Alternately, switching fluids may be beneficial for removing
scaling or fouling that occurred in the wells or fracture.
[0036] A key to effective use of circulated heating fluids is to
keep the flow paths relatively short (<.about.200 m, depending
on fluid properties) since otherwise the fluid will cool below a
practical pyrolysis temperature before returning. This would result
in sections of each fracture being non-productive. Although use of
small, short fractures with many connecting wells would be one
solution to this problem, economics dictate the desirability of
constructing large fractures and minimizing the number of wells.
The following embodiments all consider designs which allow for
large fractures while maintaining acceptably short flow paths of
the heated fluids.
[0037] In some embodiments of the present invention, as shown in
FIG. 4, the vertical fracture flow path is achieved with a
dual-completed vertical well 41 having an upper completion 42 where
the heating fluid is injected into the formation from the outer
annulus of the wellbore through perforations. The cooled fluid is
recovered at a lower completion 43 where it is drawn back up to the
surface through inner pipe 44. The vertical fracture may be created
as the coalescence of two or more "penny" fractures 45 and 46. (The
Prats patent describes use of a single fracture.) Such an approach
can simplify and speed the well completions by significantly
reducing the number of perforations needed for the fracturing
process. FIG. 5A illustrates an embodiment in which the fractures
51 are located longitudinally along horizontal wells 52 and are
intersected by other horizontal wells 53. Injection occurs through
one set of wells and returns through the others. As shown, wells 53
would likely be used to inject the hot fluid into the fractures,
and the wells 52 used for returning the cooled fluid to the surface
for reheating. The wells 53 are arrayed in vertical pairs, one of
each pair above the return well 52, the other below, thus tending
to provide more uniform heating of the formation. Vertical well
approaches require very tight spacing (<.about.0.5-1 acre),
which may be unacceptable in environmentally sensitive areas or
simply for economic reasons. Use of horizontal wells greatly
reduces the surface piping and total well footprint area. This
advantage over vertical wells can be seen in FIG. 5A where the
surface of the substantially square area depicted will have
injection wells along one edge and return wells along an adjoining
edge, but the interior of the square will be free of wells. Inlet
and return heating lines are separated which removes the issue of
cross-heat exchange of dual completions. In FIG. 5A, the fractures
would probably be generated using wells 52, with the fractures
created largely parallel to the generating horizontal well. This
approach provides robust flow even with en echelon fractures
illustrated in a top view in FIG. 5B (i.e., non-continuous
fractures 54 due to the horizontal wells' 52 not being exactly
aligned with the fracture direction) which can readily occur due to
imperfect knowledge of the subsurface.
[0038] FIG. 6 shows an embodiment in which vertical fractures 64
are generated substantially perpendicular to a horizontal well 61
used to create the fractures but not for injection or return.
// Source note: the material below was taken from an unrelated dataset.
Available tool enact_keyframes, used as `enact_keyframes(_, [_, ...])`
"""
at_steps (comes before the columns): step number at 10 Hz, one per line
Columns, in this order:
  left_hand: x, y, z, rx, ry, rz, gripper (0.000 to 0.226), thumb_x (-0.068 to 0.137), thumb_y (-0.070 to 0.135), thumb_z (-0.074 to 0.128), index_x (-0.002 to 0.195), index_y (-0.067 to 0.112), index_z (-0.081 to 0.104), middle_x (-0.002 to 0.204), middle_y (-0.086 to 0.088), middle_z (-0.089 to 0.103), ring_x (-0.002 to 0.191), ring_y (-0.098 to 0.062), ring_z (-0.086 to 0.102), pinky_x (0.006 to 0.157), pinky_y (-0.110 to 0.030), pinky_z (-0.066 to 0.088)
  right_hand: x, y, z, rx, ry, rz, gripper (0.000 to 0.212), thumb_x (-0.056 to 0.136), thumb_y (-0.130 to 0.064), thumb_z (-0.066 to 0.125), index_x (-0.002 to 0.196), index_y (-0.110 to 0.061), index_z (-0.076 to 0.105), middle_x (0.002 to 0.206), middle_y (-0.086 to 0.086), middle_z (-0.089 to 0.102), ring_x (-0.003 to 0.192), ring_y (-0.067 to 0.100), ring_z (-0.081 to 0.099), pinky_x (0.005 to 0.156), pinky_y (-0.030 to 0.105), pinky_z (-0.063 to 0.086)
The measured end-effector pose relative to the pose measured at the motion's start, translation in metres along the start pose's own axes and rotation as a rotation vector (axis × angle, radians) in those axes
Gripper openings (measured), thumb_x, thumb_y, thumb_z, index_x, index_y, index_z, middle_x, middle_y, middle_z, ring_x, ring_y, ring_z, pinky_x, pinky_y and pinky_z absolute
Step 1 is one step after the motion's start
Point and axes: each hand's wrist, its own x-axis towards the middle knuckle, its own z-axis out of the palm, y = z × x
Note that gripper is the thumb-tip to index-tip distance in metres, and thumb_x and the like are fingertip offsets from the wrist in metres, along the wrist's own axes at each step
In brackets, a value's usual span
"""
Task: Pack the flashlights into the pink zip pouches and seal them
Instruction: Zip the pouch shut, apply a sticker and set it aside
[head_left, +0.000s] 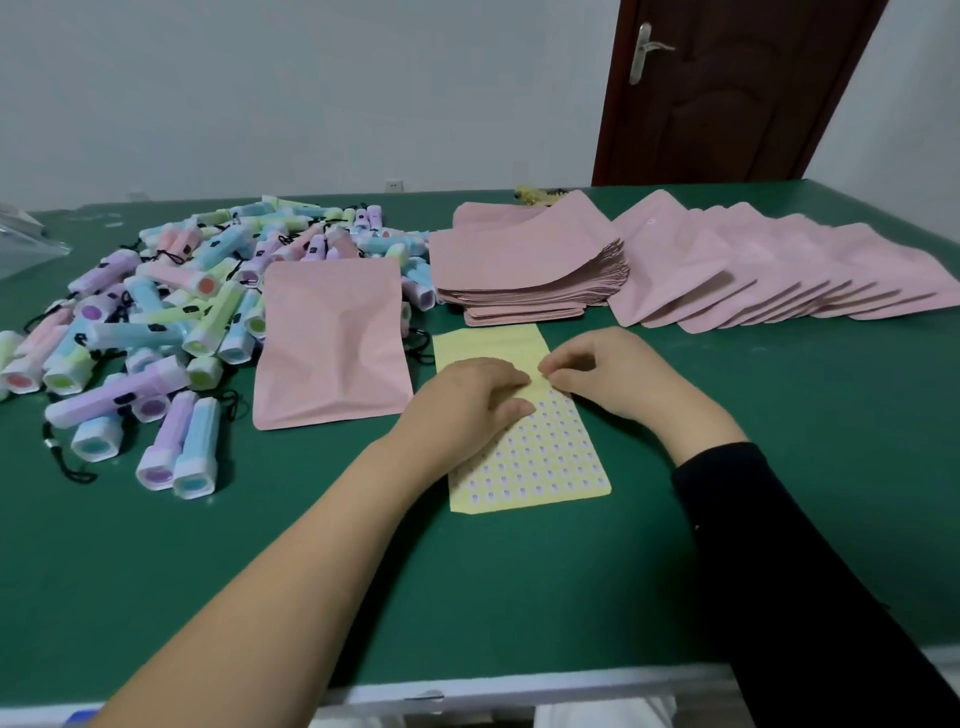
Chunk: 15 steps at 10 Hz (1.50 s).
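The bulging pink zip pouch (332, 343) lay just left of the yellow sticker sheet (540, 462), with the flashlights (156, 312) heaped farther left. Lifting one sticker cleanly probably wanted the sheet pinned flat. The left hand (467, 400) pressed it down with loosely bent fingers, and the right hand (602, 374) pinched at its middle with curled fingertips.

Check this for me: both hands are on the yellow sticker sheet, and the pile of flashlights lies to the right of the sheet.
One detail is wrong. In the head view the left hand and right hand are indeed on the yellow sticker sheet, but the pile of flashlights lies to the left of the sheet, not the right.
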Motion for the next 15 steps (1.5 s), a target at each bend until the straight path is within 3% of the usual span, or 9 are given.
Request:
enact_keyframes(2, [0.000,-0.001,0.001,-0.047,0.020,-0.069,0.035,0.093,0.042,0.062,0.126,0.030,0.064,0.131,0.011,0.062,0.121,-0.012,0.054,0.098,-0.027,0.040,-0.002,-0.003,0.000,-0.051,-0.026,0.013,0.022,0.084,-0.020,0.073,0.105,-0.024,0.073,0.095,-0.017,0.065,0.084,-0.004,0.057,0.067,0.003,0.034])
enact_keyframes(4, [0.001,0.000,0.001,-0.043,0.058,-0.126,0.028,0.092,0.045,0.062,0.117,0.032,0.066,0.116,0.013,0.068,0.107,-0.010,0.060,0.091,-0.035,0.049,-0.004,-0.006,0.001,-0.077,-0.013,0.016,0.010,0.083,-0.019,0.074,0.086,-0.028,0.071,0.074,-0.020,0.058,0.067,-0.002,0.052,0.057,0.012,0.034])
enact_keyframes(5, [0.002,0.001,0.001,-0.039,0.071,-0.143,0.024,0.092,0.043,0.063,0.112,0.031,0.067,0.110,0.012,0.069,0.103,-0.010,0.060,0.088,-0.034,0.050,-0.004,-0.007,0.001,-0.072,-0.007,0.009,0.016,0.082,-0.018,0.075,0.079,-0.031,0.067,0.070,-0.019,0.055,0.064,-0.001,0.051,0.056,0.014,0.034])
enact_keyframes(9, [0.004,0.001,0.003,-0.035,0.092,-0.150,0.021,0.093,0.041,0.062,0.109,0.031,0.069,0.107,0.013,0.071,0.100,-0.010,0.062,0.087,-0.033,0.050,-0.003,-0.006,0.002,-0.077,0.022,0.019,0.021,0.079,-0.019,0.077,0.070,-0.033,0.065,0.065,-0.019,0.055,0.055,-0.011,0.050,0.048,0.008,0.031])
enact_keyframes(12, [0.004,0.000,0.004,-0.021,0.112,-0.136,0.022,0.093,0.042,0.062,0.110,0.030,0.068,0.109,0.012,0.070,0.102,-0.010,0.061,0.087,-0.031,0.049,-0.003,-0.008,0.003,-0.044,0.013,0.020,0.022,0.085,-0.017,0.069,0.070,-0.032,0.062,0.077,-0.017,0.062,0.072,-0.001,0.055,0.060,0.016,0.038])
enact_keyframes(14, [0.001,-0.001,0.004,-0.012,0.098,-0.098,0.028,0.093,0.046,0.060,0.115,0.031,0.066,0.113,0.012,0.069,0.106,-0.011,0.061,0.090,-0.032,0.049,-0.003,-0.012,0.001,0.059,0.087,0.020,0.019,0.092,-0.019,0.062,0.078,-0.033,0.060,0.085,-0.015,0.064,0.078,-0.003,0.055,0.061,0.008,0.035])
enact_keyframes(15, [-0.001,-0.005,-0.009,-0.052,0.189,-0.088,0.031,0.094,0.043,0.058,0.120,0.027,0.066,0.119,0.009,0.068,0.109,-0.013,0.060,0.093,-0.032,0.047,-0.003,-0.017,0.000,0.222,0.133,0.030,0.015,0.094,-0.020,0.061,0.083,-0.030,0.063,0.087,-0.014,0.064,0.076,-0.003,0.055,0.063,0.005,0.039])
Horizontal well 62 is used to inject the heating fluid, which
travels down the vertical fractures to be flowed back to the
surface through horizontal well 63. The dimensions shown are
representative of one embodiment among many. In this embodiment,
the fractures might be spaced .about.25 m apart (not all fractures
shown). In an alternative embodiment (not shown), the wells can be
drilled to intersect the fractures at substantially skew angles.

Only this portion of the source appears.